* [PROBLEM TO SOLVE]
Copy exactly the lines from the start of the data below through the one that carries "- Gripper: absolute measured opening", and only those.

* [DATASET EXCERPT]
##############################

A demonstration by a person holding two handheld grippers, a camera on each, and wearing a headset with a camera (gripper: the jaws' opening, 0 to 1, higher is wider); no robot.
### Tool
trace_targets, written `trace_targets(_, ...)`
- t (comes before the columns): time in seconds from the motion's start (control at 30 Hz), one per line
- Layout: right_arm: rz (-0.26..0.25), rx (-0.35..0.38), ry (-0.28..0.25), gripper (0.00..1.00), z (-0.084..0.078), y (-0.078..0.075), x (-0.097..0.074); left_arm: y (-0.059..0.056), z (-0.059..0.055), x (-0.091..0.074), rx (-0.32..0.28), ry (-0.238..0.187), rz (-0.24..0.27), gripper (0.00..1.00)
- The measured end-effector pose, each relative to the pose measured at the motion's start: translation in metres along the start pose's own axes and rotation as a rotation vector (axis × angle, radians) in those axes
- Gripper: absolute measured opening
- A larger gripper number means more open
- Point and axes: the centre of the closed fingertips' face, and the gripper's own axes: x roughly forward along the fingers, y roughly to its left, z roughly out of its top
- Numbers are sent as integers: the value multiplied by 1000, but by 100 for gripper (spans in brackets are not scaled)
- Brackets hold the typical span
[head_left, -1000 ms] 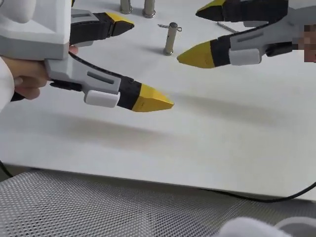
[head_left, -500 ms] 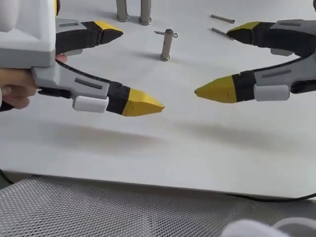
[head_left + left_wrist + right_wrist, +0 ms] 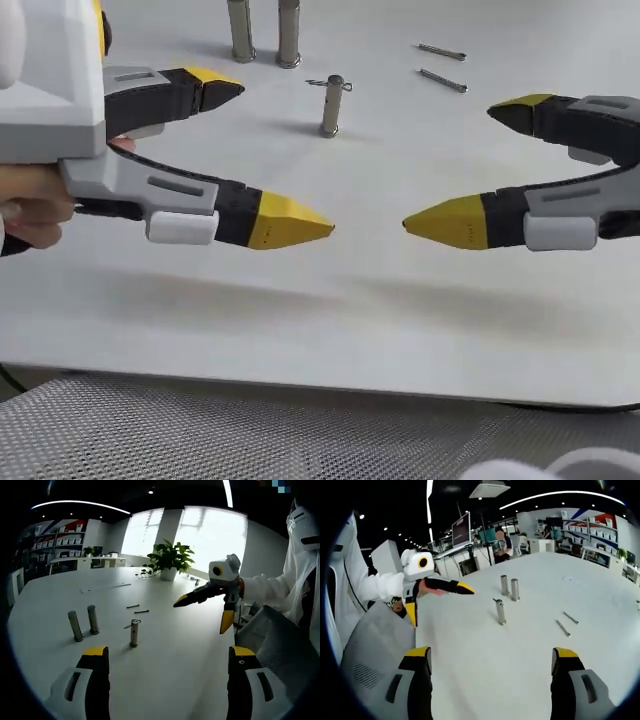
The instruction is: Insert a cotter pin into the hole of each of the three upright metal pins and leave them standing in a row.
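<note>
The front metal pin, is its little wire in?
In. A cotter pin sticks out both sides of the top of the upright front metal pin.

So the right gripper (image 3: 447, 167) is backing off here. It's pulling away from the metal pin (image 3: 332, 108) with the cotter pin (image 3: 328, 84) through it and drifting back toward the near edge of the table (image 3: 350, 310), getting well apart from it. The two loose cotter pins (image 3: 442, 80) are coming out from behind its upper jaw into plain view.
</note>
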Motion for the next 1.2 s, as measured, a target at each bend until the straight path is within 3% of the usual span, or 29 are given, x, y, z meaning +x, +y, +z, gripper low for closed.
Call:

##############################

* [REPLY]
A demonstration by a person holding two handheld grippers, a camera on each, and wearing a headset with a camera (gripper: the jaws' opening, 0 to 1, higher is wider); no robot.
### Tool
trace_targets, written `trace_targets(_, ...)`
- t (comes before the columns): time in seconds from the motion's start (control at 30 Hz), one per line
- Layout: right_arm: rz (-0.26..0.25), rx (-0.35..0.38), ry (-0.28..0.25), gripper (0.00..1.00), z (-0.084..0.078), y (-0.078..0.075), x (-0.097..0.074); left_arm: y (-0.059..0.056), z (-0.059..0.055), x (-0.091..0.074), rx (-0.32..0.28), ry (-0.238..0.187), rz (-0.24..0.27), gripper (0.00..1.00)
- The measured end-effector pose, each relative to the pose measured at the motion's start: translation in metres along the start pose's own axes and rotation as a rotation vector (axis × angle, radians) in those axes
- Gripper: absolute measured opening

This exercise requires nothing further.